INSTRUCTIONS TO FOLLOW: Leaving the pictures aside, return all of the data below exactly.

STORED DATA:
# # # # # # #
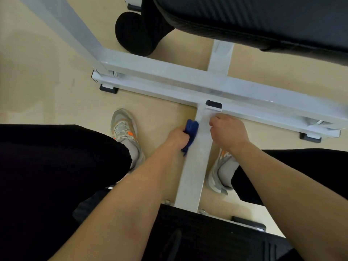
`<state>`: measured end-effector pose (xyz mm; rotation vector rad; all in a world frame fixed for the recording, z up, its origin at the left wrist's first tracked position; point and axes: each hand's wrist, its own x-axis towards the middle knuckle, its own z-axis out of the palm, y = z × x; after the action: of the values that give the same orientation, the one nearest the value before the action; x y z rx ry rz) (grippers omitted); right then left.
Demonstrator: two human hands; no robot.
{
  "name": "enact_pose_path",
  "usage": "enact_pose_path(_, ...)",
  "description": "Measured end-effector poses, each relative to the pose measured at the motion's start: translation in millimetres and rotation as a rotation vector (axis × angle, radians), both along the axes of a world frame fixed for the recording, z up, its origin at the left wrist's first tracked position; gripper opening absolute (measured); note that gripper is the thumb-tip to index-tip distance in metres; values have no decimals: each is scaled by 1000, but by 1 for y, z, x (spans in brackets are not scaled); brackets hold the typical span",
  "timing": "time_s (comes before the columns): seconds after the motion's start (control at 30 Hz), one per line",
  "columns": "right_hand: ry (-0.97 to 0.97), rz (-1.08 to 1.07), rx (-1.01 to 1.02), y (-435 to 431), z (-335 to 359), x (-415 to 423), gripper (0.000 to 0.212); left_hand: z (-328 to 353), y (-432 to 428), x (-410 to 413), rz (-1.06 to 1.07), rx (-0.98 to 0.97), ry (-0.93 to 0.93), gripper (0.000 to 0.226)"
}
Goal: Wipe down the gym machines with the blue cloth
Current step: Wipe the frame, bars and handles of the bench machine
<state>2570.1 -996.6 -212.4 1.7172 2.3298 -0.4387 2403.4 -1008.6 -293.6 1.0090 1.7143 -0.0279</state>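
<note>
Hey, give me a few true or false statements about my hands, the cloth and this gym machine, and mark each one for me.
1. The right hand grips the blue cloth. False: the left hand grips it.
2. The blue cloth lies against the white bar that runs between the shoes. True.
3. A black foam roller sits beyond the white crossbar. True.
4. The shoes are black. False: they are grey with orange accents.
</note>
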Motion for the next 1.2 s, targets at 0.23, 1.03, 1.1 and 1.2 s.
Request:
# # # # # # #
SOLUTION FOR THIS TASK:
`<state>`: measured end-effector pose (xyz mm; rotation vector rad; all in a world frame fixed for the recording, z up, its origin at the left wrist's first tracked position; point and axes: each hand's wrist, its own x-axis towards the middle knuckle, its own z-axis out of the palm, y = z × x; after the action: of the values that give the same orientation, the one nearest the value before the action; x y z rx ry rz) (grippers omitted); right then left.
Demonstrator: two human hands; no robot.
{
  "name": "enact_pose_path",
  "usage": "enact_pose_path(_, ...)",
  "description": "Measured end-effector poses, each relative to the pose measured at the motion's start: translation in millimetres and rotation as a rotation vector (axis × angle, radians), both along the axes of a world frame fixed for the recording, z up, its origin at the left wrist's first tracked position; gripper opening absolute (measured); note that gripper is the thumb-tip to index-tip distance in metres; values have no decimals: each is scaled by 1000, but by 1 for y, z, x (spans in brackets are not scaled); brackets hold the typical span",
  "timing": "time_s (comes before the columns): seconds after the motion's start (control at 30 Hz), one per line",
  "columns": "right_hand: ry (-0.97 to 0.97), rz (-1.08 to 1.07), rx (-1.01 to 1.02), y (-435 to 431), z (-335 to 359), x (-415 to 423), gripper (0.000 to 0.212); left_hand: z (-328 to 353), y (-432 to 428), x (-410 to 413), rz (-1.06 to 1.07), rx (-0.98 to 0.97), ry (-0.93 to 0.93), gripper (0.000 to 0.226)"
}
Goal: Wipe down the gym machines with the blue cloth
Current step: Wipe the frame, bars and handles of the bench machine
<state>2570.1 -996.6 -212.4 1.7172 2.3298 -0.4387 2403.4 -1008.6 -293.6 1.0090 1.7143 -0.0279</state>
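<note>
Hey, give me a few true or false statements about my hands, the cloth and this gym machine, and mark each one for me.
1. The right hand grips the blue cloth. False: the left hand grips it.
2. The blue cloth lies against the white bar that runs between the shoes. True.
3. A black foam roller sits beyond the white crossbar. True.
4. The shoes are black. False: they are grey with orange accents.
</note>
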Motion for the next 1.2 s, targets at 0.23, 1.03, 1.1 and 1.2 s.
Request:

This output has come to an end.